Nowadays, one of the first things that a potential employer will do with your CV is use it to look you up online. Not only to check for problematic Facebook pictures, but also to see how you interact with your colleagues and peers in the digital world. Make an effort to create an active presence in online business circles, especially LinkedIn. Comment on posts congratulating your peers on their achievements, share quotes and articles that inspire you, ask friends to share references, and give them out liberally. Not only will it make you look well connected, but it will display enthusiasm and passion.


The biggest mistake that you can make in today’s business world is only doing the bare minimum. Make a real effort to be the best that you can be, not only in your profession, but in your industry. Hand in work early, put forward new ideas, play an active role in problem solving, seek to understand the jobs of those with whom you work, and seek out as much training as you can. One of the best ways to prove that you are fiercely committed to your work is to enrol in an online course. Not only will you learn how to become better at what you do, but you will also have the certificate that proves your proficiency and drive.

Become certified with the best in the business by signing up for an online course form GIBS – the country’s leading business school!



Philanthropy, community outreach and social justice is becoming increasingly important to corporations. Prove that you can set your employers apart by becoming involved with local outreach programmes or NGOs. Not only will you be able to include your volunteer work on your CV, you may also be exposed to new career opportunities or leadership roles! Furthermore, you will be doing your part for the world and enriching your personal development.


So often we focus on what our competitors are doing, rather than what they aren’t. Reach out to your personal contacts in the industry to find out what small thing they wish their employees were doing, and then do that. You may find that it’s something as simple as arriving 10 minutes earlier or asking more questions about their responsibilities. You don’t have to jump through hoops to stand out – just ask!


We are all predispositioned to focus on growing our strengths, but it’s just as important to invest in improving upon your weaknesses. If your work is brilliant, but your pace is a bit slow, take a time management course. If you can talk about work all day, but struggle to entertain small talk, read some self-help books on building your social confidence. The best part is that when the inevitable “What are your weaknesses?” question comes along, you will be able to give your interviewer a solid answer and inform them that you are proactively working on it!


Too often we shy away from asking the questions that we really want to because we’re concerned about coming off as unsure or a bother. However, being forthcoming with your queries and concerns will make your life a lot easier, and it will show a potential employer that you really want to understand what you are doing and why you are doing it.


There is a lot of pressure to become a jack-of-all-trades nowadays, but there is still immense value in becoming an expert in a specialised field. Your expertise and experience will set you apart from your peers and better prepare you to face the challenges that you are sure to encounter in your new position. One of the best areas to explore is that of IT and digitalisation. Technology is becoming more and more crucial to business success and employers are on the lookout for people who can bring digital solutions to their organisations.

Become an authority on AI, FinTech, digital transformation, and more with our brand-new digital programmes!

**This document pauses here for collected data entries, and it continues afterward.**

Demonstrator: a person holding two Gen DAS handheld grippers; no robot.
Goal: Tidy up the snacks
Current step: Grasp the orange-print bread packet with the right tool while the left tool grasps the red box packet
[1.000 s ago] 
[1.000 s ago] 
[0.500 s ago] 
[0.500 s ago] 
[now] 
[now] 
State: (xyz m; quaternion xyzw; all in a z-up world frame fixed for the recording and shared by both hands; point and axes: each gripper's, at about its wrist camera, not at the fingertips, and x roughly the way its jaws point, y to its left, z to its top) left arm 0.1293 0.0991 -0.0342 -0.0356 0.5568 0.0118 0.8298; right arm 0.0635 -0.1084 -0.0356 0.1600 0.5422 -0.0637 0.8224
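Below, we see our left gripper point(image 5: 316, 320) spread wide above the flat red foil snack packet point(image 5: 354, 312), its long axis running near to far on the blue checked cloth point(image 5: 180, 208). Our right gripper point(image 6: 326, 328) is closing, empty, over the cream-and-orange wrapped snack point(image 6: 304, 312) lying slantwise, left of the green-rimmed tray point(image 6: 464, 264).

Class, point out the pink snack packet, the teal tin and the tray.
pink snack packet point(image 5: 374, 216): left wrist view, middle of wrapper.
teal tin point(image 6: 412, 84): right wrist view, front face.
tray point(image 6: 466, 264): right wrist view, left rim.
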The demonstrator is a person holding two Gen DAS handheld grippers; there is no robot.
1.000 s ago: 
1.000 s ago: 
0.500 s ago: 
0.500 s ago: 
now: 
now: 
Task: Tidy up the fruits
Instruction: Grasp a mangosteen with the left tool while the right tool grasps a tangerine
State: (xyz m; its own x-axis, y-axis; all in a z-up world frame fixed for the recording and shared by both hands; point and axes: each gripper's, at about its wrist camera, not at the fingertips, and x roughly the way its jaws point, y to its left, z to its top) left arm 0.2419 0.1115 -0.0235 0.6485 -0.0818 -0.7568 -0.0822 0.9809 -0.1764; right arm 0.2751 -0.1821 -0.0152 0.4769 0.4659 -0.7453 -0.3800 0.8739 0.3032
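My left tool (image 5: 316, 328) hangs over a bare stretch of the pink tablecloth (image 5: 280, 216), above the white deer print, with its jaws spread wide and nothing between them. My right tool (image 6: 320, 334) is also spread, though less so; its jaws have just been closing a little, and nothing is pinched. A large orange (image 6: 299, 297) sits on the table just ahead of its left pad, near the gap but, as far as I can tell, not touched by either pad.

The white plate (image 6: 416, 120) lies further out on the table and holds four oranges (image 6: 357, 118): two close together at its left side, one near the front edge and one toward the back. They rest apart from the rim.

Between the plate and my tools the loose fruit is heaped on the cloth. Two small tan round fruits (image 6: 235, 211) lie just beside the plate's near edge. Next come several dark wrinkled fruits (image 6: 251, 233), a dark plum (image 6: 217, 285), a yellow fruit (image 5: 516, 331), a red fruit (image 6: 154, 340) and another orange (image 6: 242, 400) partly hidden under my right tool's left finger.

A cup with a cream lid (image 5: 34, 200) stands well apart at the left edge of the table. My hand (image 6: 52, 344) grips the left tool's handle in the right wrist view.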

It’s common knowledge that interviewers will often ask front-desk personnel about the behaviour of a potential job candidate. Make sure that you are respectful and friendly to each and every person that you interact with on the day of your interview and in your correspondence. You never know who could seal the deal for you. Plus, you’ll find that your life will become a lot more colourful as you connect with people from all walks of life.


In our digital world, going back to basics can make a big impact. After your interview, send a physical thank you note with your business card and something to remind them of you and what you have to offer. Not only will your gesture be greatly appreciated, but you will ensure that you leave a lasting impression. Even if you don’t get the job, you will have built a connection that may serve you in the future.


This is undoubtedly what will make or break your career, and your life. The high-powered, intensely pressurised world of business can often leave us feeling as if we need to be anything but our own honest selves. However, authenticity and integrity, no matter the circumstances, will not only set you apart, but will set you up for success – especially when the time comes to make the difficult decisions.

Find the inspiration to stay true to yourself with Michael Brody-Waite’s TEDx Talk, “Great Leaders Do What Drug Addicts Do”.

Business may be tough – but you are tougher. Forge your own path to greatness and enjoy the success that only YOU can achieve.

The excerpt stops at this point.